Posted on 01/13/2004 9:01:35 AM PST by Aurelius

Dust jackets for most books about the American Civil War depict generals, politicians, battle scenes, cavalry charges, cannons[sic] firing, photographs or fields of dead soldiers, or perhaps a battle between ironclads. In contrast our book {[url=http://search.barnesandnoble.com/booksearch/isbnInquiry.asp?userid=2XGHOEK4JT&isbn=0842029613&itm=7]Tariffs, Blockades, and Inflation: The Economics of the Civil War Mark Thornton, Steven E. Woodworth (Editor), Robert B. Ekelund[/url]features a painting by Edgar Degas entitled the "Cotton Exchange" which depicts several calm businessmen and clerks, some of them Degas’s relatives, going about the business of buying and selling cotton at the New Orleans Cotton Exchange.
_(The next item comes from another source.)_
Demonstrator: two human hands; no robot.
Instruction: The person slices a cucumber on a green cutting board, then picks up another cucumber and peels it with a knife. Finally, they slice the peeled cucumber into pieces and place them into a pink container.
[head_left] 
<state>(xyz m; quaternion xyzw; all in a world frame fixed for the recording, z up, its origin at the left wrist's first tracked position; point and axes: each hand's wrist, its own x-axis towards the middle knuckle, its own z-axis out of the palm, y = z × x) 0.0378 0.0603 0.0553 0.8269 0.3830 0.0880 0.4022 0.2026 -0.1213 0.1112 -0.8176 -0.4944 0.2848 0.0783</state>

The focus of this book is thus on the economic rationality of seemingly senseless events of the Civil War – a critical period in American history.

What caused the war? Why did the Union defeat the Confederacy? What were the consequences of the War? The premise of the book is that historians have a comparative advantage in describing such events, but economists have the tools to help explain these events.

We use traditional economic analysis, some of it of the Austrian and Public Choice variety, to address these principal questions and our conclusions generally run counter to the interpretations of historians. In contrast to historians who emphasize the land war and military strategy, we show that the most important battle took place at sea. One side, the blockade runners, did not wear uniforms or fire weapons at their opponents. The other side, the blockading fleet, was composed of sailors who had weapons and guns but they rarely fired their cannons in hopes of damaging their opponents. Their pay was based on the valued of captured ships. Historians often have argued that the Confederacy lost because it was overly reluctant to use government power and economic controls, but we show the exact opposite. Big Confederate government brought the Confederacy to its knees.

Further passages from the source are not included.